(The data)

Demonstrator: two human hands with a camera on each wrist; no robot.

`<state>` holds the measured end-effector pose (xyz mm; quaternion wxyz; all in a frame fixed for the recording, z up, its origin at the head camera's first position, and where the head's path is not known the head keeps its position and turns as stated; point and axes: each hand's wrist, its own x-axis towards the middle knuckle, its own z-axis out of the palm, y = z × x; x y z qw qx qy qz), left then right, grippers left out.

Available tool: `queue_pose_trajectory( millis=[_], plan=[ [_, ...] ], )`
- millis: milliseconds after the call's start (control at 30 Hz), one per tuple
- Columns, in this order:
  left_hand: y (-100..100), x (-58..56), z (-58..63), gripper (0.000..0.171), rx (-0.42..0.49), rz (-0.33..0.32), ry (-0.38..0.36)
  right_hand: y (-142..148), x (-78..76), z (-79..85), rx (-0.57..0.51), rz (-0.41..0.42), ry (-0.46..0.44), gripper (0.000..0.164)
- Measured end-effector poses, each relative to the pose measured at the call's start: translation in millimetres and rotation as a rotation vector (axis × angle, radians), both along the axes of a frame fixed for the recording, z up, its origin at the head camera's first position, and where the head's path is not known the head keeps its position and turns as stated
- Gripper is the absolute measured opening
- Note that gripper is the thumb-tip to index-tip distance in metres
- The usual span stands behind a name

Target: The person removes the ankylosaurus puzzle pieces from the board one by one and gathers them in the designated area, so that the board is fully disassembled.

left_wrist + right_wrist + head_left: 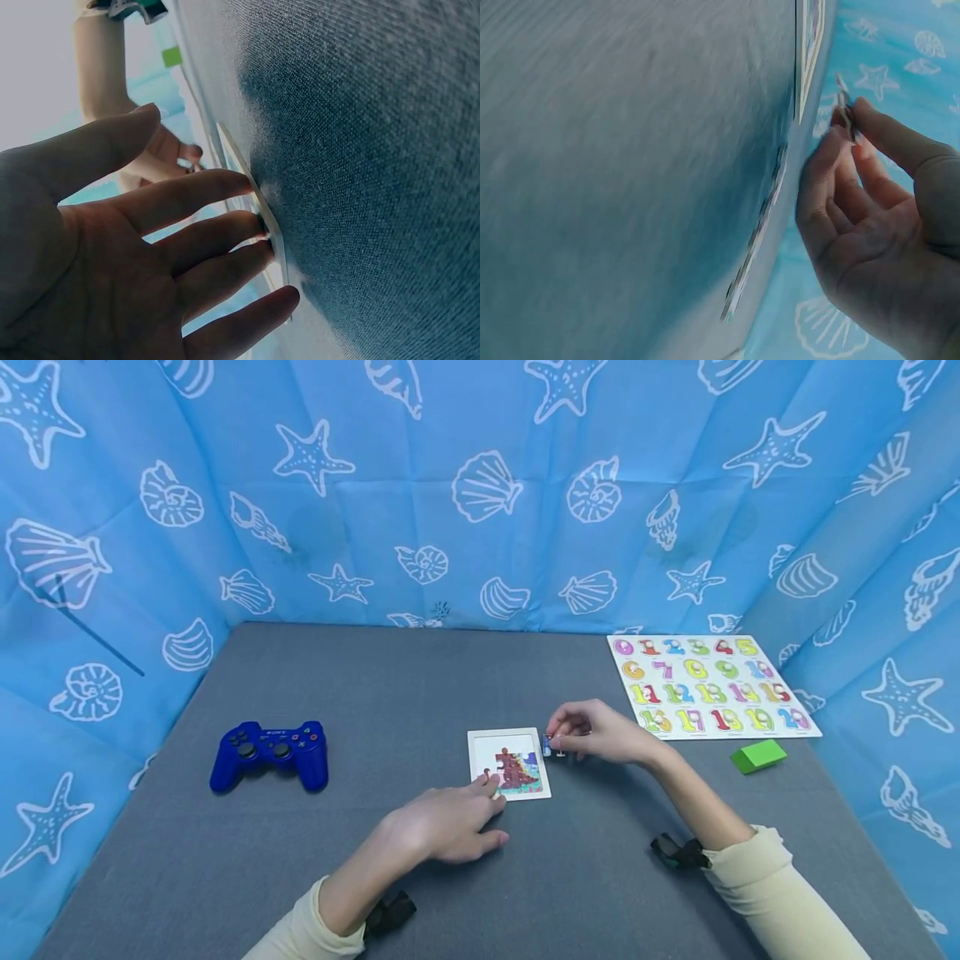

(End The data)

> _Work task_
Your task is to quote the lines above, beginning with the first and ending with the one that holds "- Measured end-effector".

> _Answer section_
Demonstrator: two human hands with a camera on each wrist; no robot.

`<state>` holds the measured end-effector pose (xyz mm; quaternion wxyz; all in a frame fixed for the recording, z up, its origin at the head camera's first position, and where the head's path is not known the head keeps its position and turns as stated; point and axes: each hand's wrist, its own x-axis towards the middle knuckle, its own z-axis out of the palm, y = z × x; x y z qw qx qy qz), left then right, grippers left out.

Available tool: `queue_pose_trajectory( millis=[_], plan=[ [_, ...] ], )`
- millis: milliseconds after the call's start (control at 30 Hz), one per tuple
- Columns, in this order:
  left_hand: y (-100..100), x (-58..56), z (-58..63), gripper (0.000..0.171), rx (-0.42..0.49), rz (-0.33..0.32), ry (-0.38..0.36)
  right_hand: y (-142..148), x (-78..76), z (-79..85), rx (-0.57..0.51), rz (-0.41..0.42), ry (-0.46..0.44), gripper (0.000..0.164)
- Measured end-effector poses, each relative to the pose measured at the call's start: translation in millimetres and rotation as a rotation vector (axis × angle, radians), both along the axes of a frame fixed for the recording, z up, its origin at the head camera's first position, and where the head's path is not known the head keeps its position and turns as stated

The output is complete, and nothing more is needed.